Mon, May 27, 12:30 to 2:00pm, TBA

Abstract

The death of Spanish governor Gómez Pérez Dasmariñas at the hands of Chinese (sangley) mutineers in 1593 gave rise to a discourse of expulsion that relied on notions of inherent characteristics different from an implied Hispanic norm. This discourse and the Spanish fears informing it ultimately resulted in military campaigns of extermination, the most dramatic of which occurred in 1603 and 1639. The fledgling Spanish garrison was unable to combat an exponentially larger Chinese force, so Spaniards incentivized Filipinos and Japanese to carry out their vision of a Philippines free of a large, unconverted Chinese population. This paper argues that understanding how Spanish discourse and colonial practices racialized Chinese in the Philippines is an important starting point for understanding why certain “chinos” (Asians) later succeeded or struggled in New Spanish society.
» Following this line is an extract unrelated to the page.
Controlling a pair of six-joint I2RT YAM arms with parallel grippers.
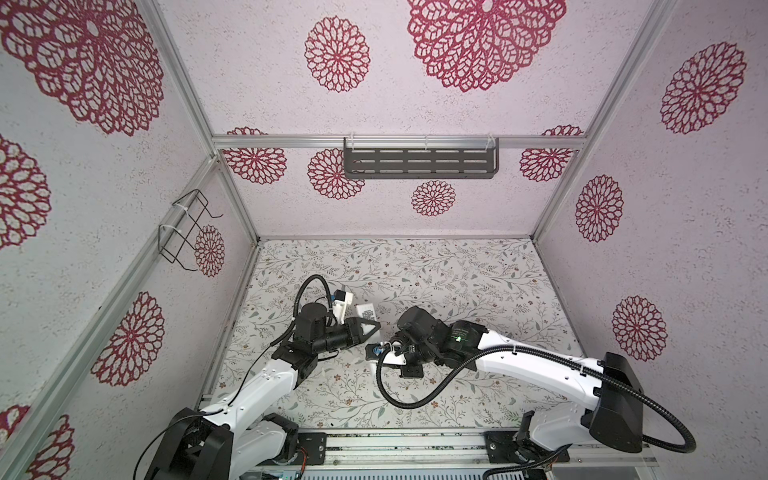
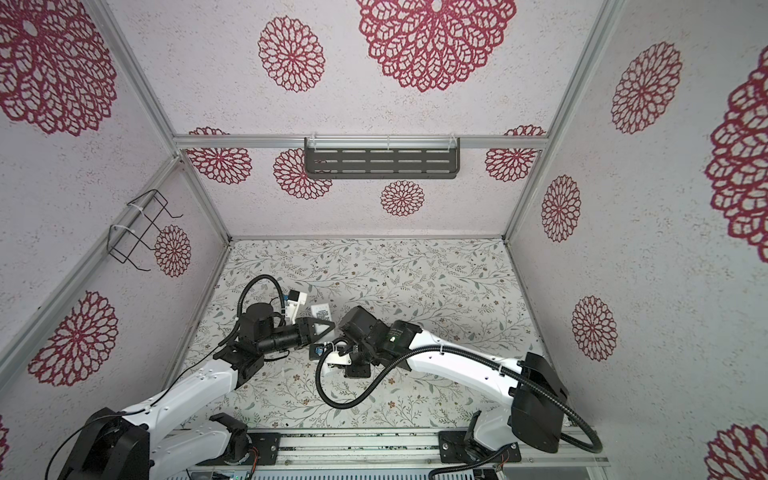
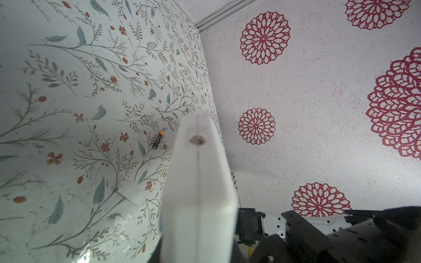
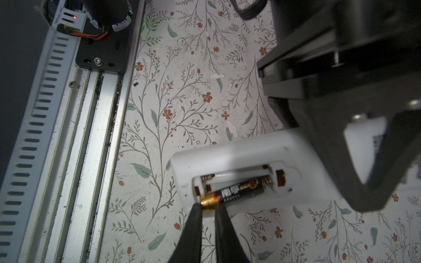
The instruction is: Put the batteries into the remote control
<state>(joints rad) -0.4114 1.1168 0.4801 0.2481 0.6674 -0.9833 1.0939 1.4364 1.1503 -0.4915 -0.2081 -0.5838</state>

This line of inquiry places racial formation in the Philippines—as a unique site of encounter across Spanish empire—at the center of the Asian Trans-Pacific experience and provides new explanations for Filipino social successes in the Americas and why the term “sangley” did not transfer across the Pacific. The seventeenth century brought about increasingly rigid forms of perceiving difference across the Spanish empire, and the early-modern chino diaspora to the Americas represents another form of encounter, an encounter among ideologies and bodies simultaneously circulating and colliding across the Viceroyalty of New Spain's vast expanse.